- Work request -
Print the whole listing below exactly as given, pictures excluded.

□ □ □ □ □ □ □

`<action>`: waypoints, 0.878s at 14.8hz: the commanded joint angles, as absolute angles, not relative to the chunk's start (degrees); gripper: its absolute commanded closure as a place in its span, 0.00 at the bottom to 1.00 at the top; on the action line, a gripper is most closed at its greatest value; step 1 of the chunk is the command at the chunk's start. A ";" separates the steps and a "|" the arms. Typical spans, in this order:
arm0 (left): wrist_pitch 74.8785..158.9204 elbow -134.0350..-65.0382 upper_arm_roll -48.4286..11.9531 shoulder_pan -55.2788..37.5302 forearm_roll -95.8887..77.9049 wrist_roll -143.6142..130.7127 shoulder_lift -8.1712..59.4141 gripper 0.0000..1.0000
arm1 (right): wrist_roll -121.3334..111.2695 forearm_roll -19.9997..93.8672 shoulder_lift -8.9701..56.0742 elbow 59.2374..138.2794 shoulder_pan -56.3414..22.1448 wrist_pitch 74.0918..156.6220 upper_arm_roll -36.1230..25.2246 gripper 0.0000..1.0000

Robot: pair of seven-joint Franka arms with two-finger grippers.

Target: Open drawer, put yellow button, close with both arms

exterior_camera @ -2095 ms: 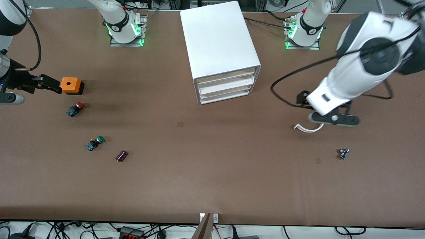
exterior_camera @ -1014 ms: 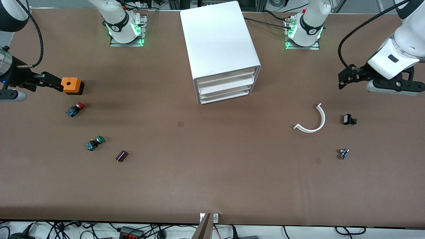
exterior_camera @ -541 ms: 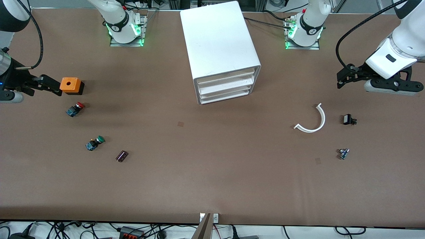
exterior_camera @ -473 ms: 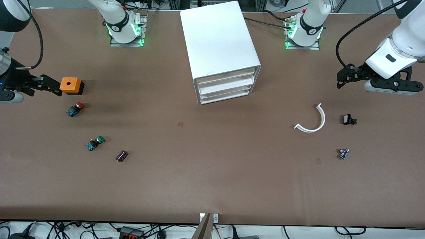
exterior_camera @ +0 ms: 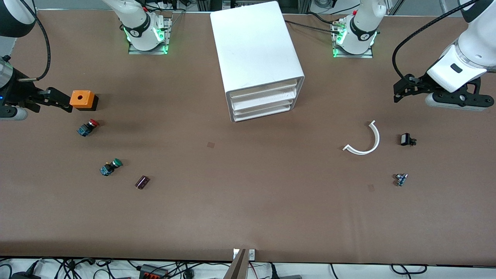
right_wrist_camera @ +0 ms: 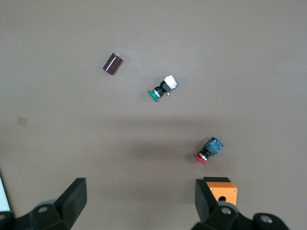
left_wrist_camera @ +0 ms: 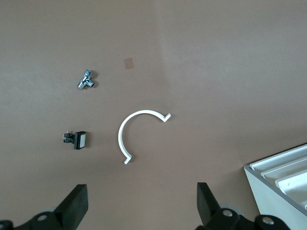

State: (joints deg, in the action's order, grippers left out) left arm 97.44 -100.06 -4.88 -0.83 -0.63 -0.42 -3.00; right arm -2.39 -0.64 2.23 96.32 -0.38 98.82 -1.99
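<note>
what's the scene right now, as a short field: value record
cabinet: mid-table, between the arm bases
drawer: top of four, shut
yellow button: not visible in any view
red button: right arm's end, near orange box
green button: nearer the front camera than the red button
left gripper: open, empty, up over the table at the left arm's end
right gripper: open, empty, beside the orange box
white arc: left arm's end, flat on the table
</note>
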 commanded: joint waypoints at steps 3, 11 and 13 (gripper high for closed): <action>96.33 -99.84 -4.75 -0.53 -1.14 1.06 -3.69 0.00 | -2.02 -1.49 0.00 98.17 -0.44 99.84 -1.67 0.00; 96.06 -99.84 -4.75 -0.53 -1.14 1.05 -3.69 0.00 | -2.02 -1.58 -2.90 100.37 -0.53 99.76 -1.67 0.00; 96.06 -99.84 -4.75 -0.53 -1.14 1.14 -3.69 0.00 | -2.02 -1.58 -2.99 100.37 -0.53 99.58 -1.67 0.00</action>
State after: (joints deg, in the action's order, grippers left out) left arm 97.00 -100.06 -4.87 -0.79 -0.63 -0.39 -3.00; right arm -2.39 -0.64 -1.32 98.58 -0.38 98.93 -1.99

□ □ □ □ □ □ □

- Result below -
`<action>`: waypoints, 0.878s at 14.8hz: the commanded joint angles, as absolute angles, not relative to the chunk's start (degrees); gripper: its absolute commanded closure as a place in its span, 0.00 at the bottom to 1.00 at the top; on the action line, a gripper is most closed at its greatest value; step 1 of the chunk is the command at the chunk's start. A ";" separates the steps and a "|" the arms. Typical spans, in this order:
arm0 (left): wrist_pitch 74.8785..158.9204 elbow -134.0350..-65.0382 upper_arm_roll -48.4286..11.9531 shoulder_pan -55.2788..37.5302 forearm_roll -95.8887..77.9049 wrist_roll -143.6142..130.7127 shoulder_lift -8.1712..59.4141 gripper 0.0000..1.0000
arm1 (right): wrist_roll -121.3334..111.2695 forearm_roll -19.9997..93.8672 shoulder_lift -8.9701..56.0742 elbow 59.2374..138.2794 shoulder_pan -56.3414..22.1448 wrist_pitch 74.0918..156.6220 upper_arm_roll -36.1230..25.2246 gripper 0.0000..1.0000

Robot: pair of seven-joint Franka arms with two-finger grippers.

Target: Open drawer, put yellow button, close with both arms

exterior_camera @ -2095 ms: 
exterior_camera @ -1014 ms: 
exterior_camera @ -541 ms: 
exterior_camera @ -473 ms: 
exterior_camera @ +0 ms: 
right_wrist_camera @ +0 ms: 
left_wrist_camera @ +0 ms: 

State: (joints deg, in the action's order, grippers left out) left arm 97.44 -100.06 -4.88 -0.83 -0.63 -0.42 -3.00; right arm -2.39 -0.64 2.23 96.32 -0.38 98.82 -1.99
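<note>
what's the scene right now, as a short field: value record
cabinet: mid-table, between the arm bases
drawer: top of four, shut
yellow button: not visible in any view
red button: right arm's end, near orange box
green button: nearer the front camera than the red button
left gripper: open, empty, up over the table at the left arm's end
right gripper: open, empty, beside the orange box
white arc: left arm's end, flat on the table
</note>
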 commanded: joint waypoints at steps 3, 11 and 13 (gripper high for closed): <action>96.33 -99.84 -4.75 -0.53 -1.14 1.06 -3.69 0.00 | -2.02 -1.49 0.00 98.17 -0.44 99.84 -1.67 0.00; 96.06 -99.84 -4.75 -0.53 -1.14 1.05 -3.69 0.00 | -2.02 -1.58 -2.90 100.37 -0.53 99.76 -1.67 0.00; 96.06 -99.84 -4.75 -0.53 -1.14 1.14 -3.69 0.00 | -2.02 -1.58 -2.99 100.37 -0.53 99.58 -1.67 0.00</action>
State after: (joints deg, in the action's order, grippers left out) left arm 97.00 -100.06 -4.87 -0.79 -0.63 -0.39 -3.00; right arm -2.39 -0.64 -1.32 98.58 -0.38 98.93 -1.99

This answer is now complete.